With cooldowns for abuse prevention now on the table, I wish Valve will consider adding something like a "day pass" for Steam friends where they can share their libraries—or perhaps specific games—for a short duration to someone they know without having to adopt them.
With cooldowns they would find appropriate, of course. And I hope that isn't a whole year...
Family Sharing enables you to play games from other family members’ libraries, even if they are online playing another game
That's a great first step, but I would also like to be able to play another game from my own library on another device (e.g. steam deck and pc) at the same time
That's one possible workaround, but that will, obviously, break stuff like cloud saving and achievement progress. So, not ideal, but probably viable for some situations.
I 100% agree. I sometimes have a game going downstairs and then start a game on my steam deck upstairs and have to put it I to offline mode first. It works, but it's a slight hassle that need not be.

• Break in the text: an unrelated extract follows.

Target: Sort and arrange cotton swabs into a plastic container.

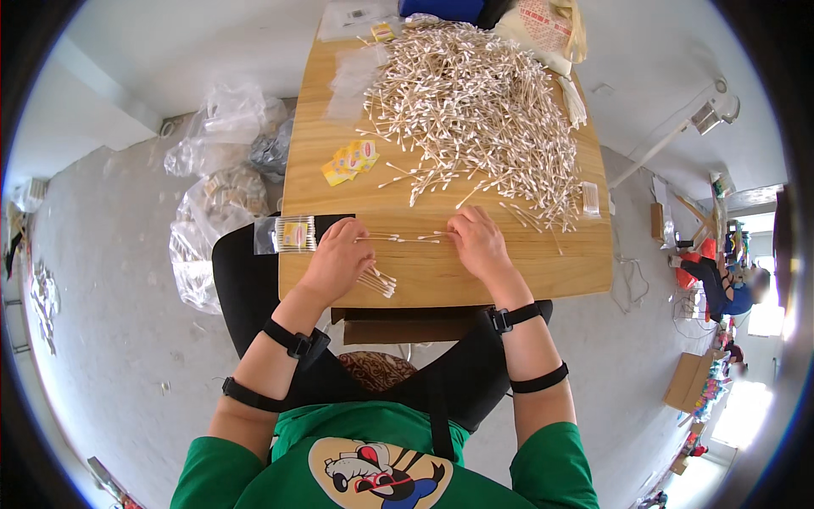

For sure, all of us who have been waiting to fall in love, get married, and have kids, are now free to do so now that we have better steam library sharing. I know it was the main thing most people have been waiting for.
The previous system was rather arcane - this bodes much better for the father in law that doesn't know how texting works but does know how RTSes work...
I set family sharing up a while ago. It's been great. Only issue is I made my own account a child account and don't mnow how to undo that. Not a huge deal since I know the pin, just sucks to have to put it in to look at the store or appear online to play with friends. Probably not a steam problem, just user error, and if I put enough effort into fixing it as I did writing this comment I probably would have already fixed it. The answer just doesn't seem apparent...
It's definitely possible, I recently turned off child mode for my kid now that he's older. Unfortunately I don't remember the process well enough to accurately tell you what to do.
It would not lock your library if someone was playing one of your games. You could start any game in your library and the family member would be given a 15 minute period to wrap up their session before being booted. It had nothing to do with steam drm either.
Source: I actually used family sharing a few times.
I would assume so too, jw. Cause I know if you buy a game and play it and refund it, if you buy it again the saved data and achievements and stuff is still there.
Apparently you need to be in the same country to do family sharing now, and the 5 minute get off my game bro button doesn't replace the play button anymore. It's simply just greyed out.
No more sharing with your loved partner abroad... This sucks. Cannot always afford two copies in this state of the world. Let alone a roof to live together.
Only complaint is that it makes it harder to share with siblings that occasionally play games while also sharing with friends that more regularly do. Makes it less a venn diagram and more segregated boxes.